I’m afraid that’s not all. Leaving Syria too soon means abandoning the moderate Arab, Syrian Christian and Kurdish forces who have fought with us against the Islamic State. It is likely they will surrender to, or be slaughtered by, Syrian and Turkish forces. Perhaps some combination of the two.
Jordan and Iraq – nations in which we’ve made significant investments – will face additional peril. Israelis will be under more pressure, too.
In a letter of resignation precipitated by Mr. Trump’s announcements, Gen. Mattis made clear that he could not, in good conscience, implement a self-defeating policy and abandon allies who have fought with us, and put their trust in us.
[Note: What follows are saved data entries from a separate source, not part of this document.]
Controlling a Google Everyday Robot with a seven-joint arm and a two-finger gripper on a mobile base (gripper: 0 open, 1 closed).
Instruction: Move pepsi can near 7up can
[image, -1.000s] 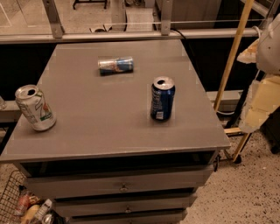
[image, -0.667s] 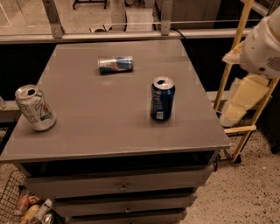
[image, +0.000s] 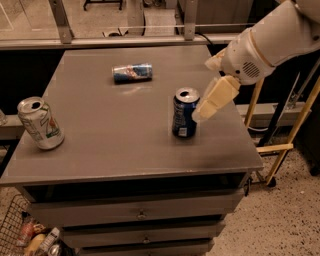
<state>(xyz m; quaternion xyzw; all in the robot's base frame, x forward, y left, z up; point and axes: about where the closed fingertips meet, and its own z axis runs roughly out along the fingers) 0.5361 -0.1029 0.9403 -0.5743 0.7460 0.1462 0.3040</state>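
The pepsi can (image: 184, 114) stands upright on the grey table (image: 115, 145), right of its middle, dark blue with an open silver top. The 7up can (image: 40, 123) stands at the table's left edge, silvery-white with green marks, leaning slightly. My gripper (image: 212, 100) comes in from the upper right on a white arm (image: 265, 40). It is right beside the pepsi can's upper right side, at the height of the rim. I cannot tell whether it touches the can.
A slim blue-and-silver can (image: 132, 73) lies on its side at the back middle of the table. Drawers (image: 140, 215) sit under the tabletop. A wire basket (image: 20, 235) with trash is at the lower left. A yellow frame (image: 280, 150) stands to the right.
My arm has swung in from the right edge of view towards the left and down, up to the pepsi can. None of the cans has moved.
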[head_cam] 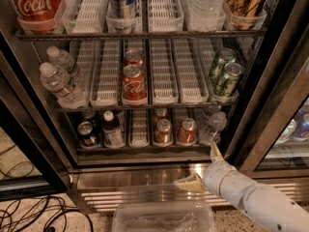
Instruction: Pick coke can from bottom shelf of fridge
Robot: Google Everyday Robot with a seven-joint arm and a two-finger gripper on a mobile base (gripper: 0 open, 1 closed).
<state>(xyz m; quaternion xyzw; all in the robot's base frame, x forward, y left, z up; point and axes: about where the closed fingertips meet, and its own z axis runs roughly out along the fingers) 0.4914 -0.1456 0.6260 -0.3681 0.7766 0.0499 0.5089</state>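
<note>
The fridge (145, 178) stands open in front of me. Its bottom shelf (145, 148) holds a dark blue can (87, 134), a small bottle (113, 129), a duller brownish-red can (163, 131), the red coke can (187, 131) and a water bottle (214, 125). My gripper (203, 168) is on a white arm coming in from the lower right. It is open and empty. It sits just below and to the right of the coke can, in front of the steel base, outside the shelf.
The middle shelf holds two Coke cans (134, 83), green cans (226, 76) and water bottles (60, 81). A clear plastic bin (164, 219) lies on the floor below the gripper. Cables (29, 211) lie at the lower left. The door frame (275, 105) stands at the right.
</note>
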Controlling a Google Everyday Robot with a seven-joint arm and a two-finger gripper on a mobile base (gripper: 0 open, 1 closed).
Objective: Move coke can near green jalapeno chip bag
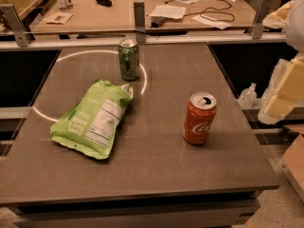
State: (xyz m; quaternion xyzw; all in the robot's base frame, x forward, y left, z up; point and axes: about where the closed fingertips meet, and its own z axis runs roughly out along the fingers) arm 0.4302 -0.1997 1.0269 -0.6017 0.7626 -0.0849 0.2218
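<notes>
The coke can (199, 118) stands upright on the right half of the grey table (156, 165), red-orange with white script and a silver top. The green jalapeno chip bag (93, 118) lies flat on the left half, label up, about a can's height or more away from the coke can. My gripper (283, 93) is at the right edge of the camera view, pale yellow-white, beyond the table's right side and raised above its surface, apart from the coke can. It holds nothing that I can see.
A dark green soda can (128, 59) stands upright at the back of the table, just behind the bag's top. A small clear bottle (247, 96) sits off the right edge. A wooden desk (142, 13) with papers and cables lies behind a rail.
</notes>
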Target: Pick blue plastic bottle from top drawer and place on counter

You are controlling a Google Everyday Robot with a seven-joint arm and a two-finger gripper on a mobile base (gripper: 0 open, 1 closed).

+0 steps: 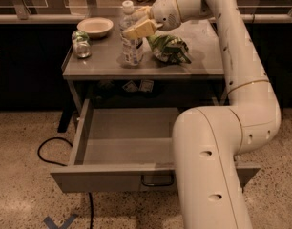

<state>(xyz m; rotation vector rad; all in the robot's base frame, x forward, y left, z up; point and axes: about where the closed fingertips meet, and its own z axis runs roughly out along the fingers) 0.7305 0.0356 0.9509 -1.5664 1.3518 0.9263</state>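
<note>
- blue plastic bottle [130, 46] stands upright on the tabletop [208, 56], above the open top drawer [127, 144]
- tool [134, 23] around the bottle's shoulder; cannot tell whether clamped or loose
- Best: release fully, withdraw without tipping the bottle or nudging the green packet [169, 49]

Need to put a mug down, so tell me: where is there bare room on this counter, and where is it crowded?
Bare: the counter right of the green bag, and the front strip between the jar and blue plastic bottle. Crowded: the back left, where bowl, jar, bottle and the gripper at the bottle sit close.
</note>
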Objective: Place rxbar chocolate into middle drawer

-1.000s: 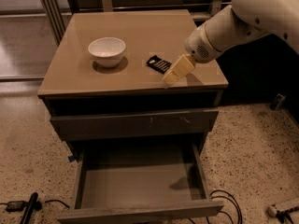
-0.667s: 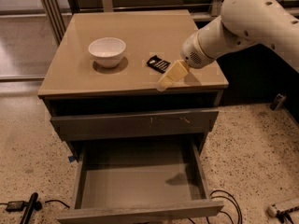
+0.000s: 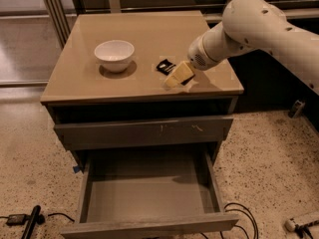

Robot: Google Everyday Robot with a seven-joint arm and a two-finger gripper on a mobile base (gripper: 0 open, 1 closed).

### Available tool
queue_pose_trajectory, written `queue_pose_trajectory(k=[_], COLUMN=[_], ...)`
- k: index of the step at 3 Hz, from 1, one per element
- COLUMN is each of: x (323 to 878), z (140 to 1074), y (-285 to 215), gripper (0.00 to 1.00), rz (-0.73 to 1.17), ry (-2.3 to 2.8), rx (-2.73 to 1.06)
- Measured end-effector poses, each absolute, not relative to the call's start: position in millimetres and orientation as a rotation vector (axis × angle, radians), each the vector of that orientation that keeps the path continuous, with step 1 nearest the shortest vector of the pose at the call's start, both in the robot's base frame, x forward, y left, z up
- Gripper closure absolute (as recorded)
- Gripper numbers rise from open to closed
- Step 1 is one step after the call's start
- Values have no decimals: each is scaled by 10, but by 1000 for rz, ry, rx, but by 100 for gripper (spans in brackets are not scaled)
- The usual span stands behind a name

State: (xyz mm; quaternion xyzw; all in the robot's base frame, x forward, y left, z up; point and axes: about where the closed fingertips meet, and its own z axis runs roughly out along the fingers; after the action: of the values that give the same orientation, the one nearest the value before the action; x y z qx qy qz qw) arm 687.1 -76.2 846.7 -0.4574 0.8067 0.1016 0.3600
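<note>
**End effector closes in on the bar; drawer stands open**

Compared with a second ago, the pale yellow end effector has slid leftward along the counter toward the bar, and the white arm's elbow has swung further into view. The bar and the bowl lie where they lay before.

By count there are one arm, one white bowl, one rxbar chocolate, one drawer pulled out and one shut drawer front with pale scratches above it. The middle drawer is the open one, with a bare grey floor and low side walls.

The rxbar chocolate is a small, flat, black-wrapped bar with faint white marks, lying flat on the counter to the right of the bowl, nearer the front edge than the back and toward the front right corner.

The end effector hangs low over the bar's right end, covering part of it. It seems to touch the wrapper, though this is not certain. Whether it is open or closed, or has hold of anything, cannot be told.
</note>
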Motion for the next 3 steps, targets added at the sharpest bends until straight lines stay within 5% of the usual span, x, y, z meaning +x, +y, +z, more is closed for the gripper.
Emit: queue_pose_trajectory(k=[3], x=[7278], z=[8227], y=[-694], gripper=[0], rz=[296], ry=[2129], rx=[-1135])
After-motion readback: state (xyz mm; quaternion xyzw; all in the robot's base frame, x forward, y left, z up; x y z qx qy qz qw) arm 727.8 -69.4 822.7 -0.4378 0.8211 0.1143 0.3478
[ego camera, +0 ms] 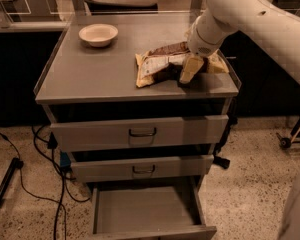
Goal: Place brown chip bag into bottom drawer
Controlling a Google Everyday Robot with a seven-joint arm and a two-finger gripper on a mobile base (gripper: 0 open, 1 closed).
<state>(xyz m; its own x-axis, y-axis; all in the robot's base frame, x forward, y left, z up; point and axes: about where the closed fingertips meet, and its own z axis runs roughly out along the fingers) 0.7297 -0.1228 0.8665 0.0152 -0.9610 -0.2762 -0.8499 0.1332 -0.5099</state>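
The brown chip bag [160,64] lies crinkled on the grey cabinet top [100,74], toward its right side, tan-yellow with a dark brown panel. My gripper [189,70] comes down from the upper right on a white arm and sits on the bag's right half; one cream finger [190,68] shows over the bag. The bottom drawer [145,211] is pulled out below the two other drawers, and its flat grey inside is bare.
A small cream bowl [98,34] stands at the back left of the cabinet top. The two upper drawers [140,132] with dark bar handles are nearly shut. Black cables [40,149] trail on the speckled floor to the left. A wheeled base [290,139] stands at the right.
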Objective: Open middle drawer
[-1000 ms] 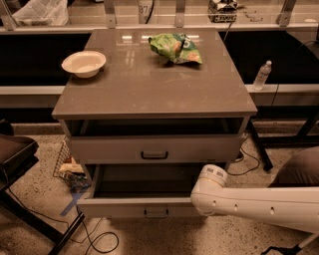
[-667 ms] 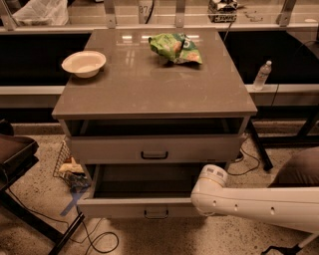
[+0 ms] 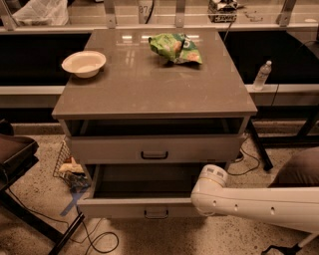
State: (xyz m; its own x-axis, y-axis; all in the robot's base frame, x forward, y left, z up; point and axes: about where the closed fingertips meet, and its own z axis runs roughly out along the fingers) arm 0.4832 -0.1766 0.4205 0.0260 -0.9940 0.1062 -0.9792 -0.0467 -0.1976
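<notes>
Starting at the far left, a white plastic bag (image 3: 41, 11) lies on the back ledge, and nearer to me a dark seat (image 3: 15, 149) juts in from the edge. Just right of it, on the floor, a wire basket (image 3: 70, 168) holding some wrappers leans against the cabinet's left side.

On the cabinet top (image 3: 149, 89), a pale bowl (image 3: 83, 63) stands upright at the far left corner. A crumpled green chip bag (image 3: 175, 48) lies near the far edge, right of centre and well apart from the bowl.

Below the top, the upper drawer (image 3: 119, 149) stands slightly out, with a dark gap above its front. Under it the middle drawer (image 3: 119, 208) is pulled well out toward me. Its plain grey inside is in view and its small dark handle (image 3: 156, 214) sits at the centre of the front.

The white arm (image 3: 249, 206) reaches in from the right, and its rounded end rests over the near right corner of the middle drawer. I cannot see the gripper itself; it is hidden somewhere at that end of the arm, so I cannot tell whether the claw is spread or pressed together.

Farther right, a clear water bottle (image 3: 261, 74) stands on the ledge beyond the cabinet. A dark cushion (image 3: 299, 169) shows at the right edge.
</notes>
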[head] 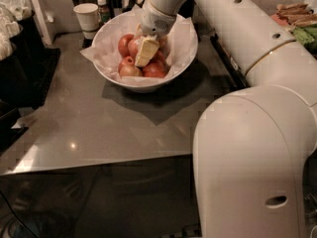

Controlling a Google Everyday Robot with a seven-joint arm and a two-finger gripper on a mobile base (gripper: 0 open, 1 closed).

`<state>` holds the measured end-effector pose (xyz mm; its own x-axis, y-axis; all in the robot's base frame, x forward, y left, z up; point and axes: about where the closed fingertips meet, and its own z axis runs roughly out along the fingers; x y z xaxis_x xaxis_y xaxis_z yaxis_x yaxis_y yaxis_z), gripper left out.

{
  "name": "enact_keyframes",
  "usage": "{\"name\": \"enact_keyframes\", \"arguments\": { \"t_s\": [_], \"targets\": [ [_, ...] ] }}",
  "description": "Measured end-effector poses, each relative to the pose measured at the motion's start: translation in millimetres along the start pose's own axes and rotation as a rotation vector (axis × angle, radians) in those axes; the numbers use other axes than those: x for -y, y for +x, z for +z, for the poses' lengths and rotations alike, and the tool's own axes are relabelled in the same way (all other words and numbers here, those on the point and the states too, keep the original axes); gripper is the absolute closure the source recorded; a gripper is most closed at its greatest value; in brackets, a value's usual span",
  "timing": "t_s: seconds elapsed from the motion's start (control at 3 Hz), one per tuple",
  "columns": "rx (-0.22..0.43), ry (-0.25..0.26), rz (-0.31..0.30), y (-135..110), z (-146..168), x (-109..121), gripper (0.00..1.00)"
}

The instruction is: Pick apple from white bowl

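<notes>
Camera view: gripper (145, 52) low in white bowl (144, 86), apple (155, 69) just beside its tip; opening cannot tell

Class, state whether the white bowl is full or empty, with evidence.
Partly full: several red apples lie in the white bowl; the gripper sits down among them.

Glossy grey tabletop (99, 128); dim rm
</notes>
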<state>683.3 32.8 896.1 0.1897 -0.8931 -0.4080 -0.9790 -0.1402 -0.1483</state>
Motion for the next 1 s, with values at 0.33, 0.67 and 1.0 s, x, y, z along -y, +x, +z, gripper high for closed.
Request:
{"name": "enact_keyframes", "arguments": {
  "t_s": [0.33, 0.67, 1.0],
  "targets": [
    [0.001, 0.000, -0.001, -1.1, -2.2, 0.9, 0.99],
    [0.101, 0.056, -0.018, -12.1, -30.7, -6.7, 1.00],
    [0.198, 0.124, -0.035, -23.7, -65.0, -13.7, 1.00]
  ]
}}
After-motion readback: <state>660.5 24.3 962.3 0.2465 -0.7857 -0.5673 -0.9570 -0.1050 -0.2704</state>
For almost two years, President Trump seemed to understand what Mr. Obama did not: that those who proudly call themselves jihadis cannot be appeased; that to defeat them will require a theory of victory, combined with a strategy, ample resources, patience, and a will of iron.
The war now underway began 40 years ago next month when an unexpected revolution gave birth to the Islamic Republic of Iran, the first modern nation-state committed to a conflict whose long-term goal has been stated unequivocally and repeatedly: “Death to America!” The war broadened in 2001 when al Qaeda slaughtered Americans on American soil.
That attack brought U.S. troops into Afghanistan to topple the Taliban, al Qaeda’s host. The Taliban fought on, undaunted. It now knows it will prevail. Ayman al-Zawahiri, the al Qaeda leader who succeeded Osama bin Laden, and whom we’ve failed to track down and eliminate, can be confident that not for the last time is he seeing infidels in retreat.
Mr. Trump is not wrong to want an end to this long war. Nor was President Obama. But both failed to take to heart George Orwell’s famous insight: “The quickest way of ending a war is to lose it.” Perhaps, over the days ahead, Mr. Trump will ask himself whether that’s really his way.
Clifford D. May is president of the Foundation for Defense of Democracies and a columnist for The Washington Times.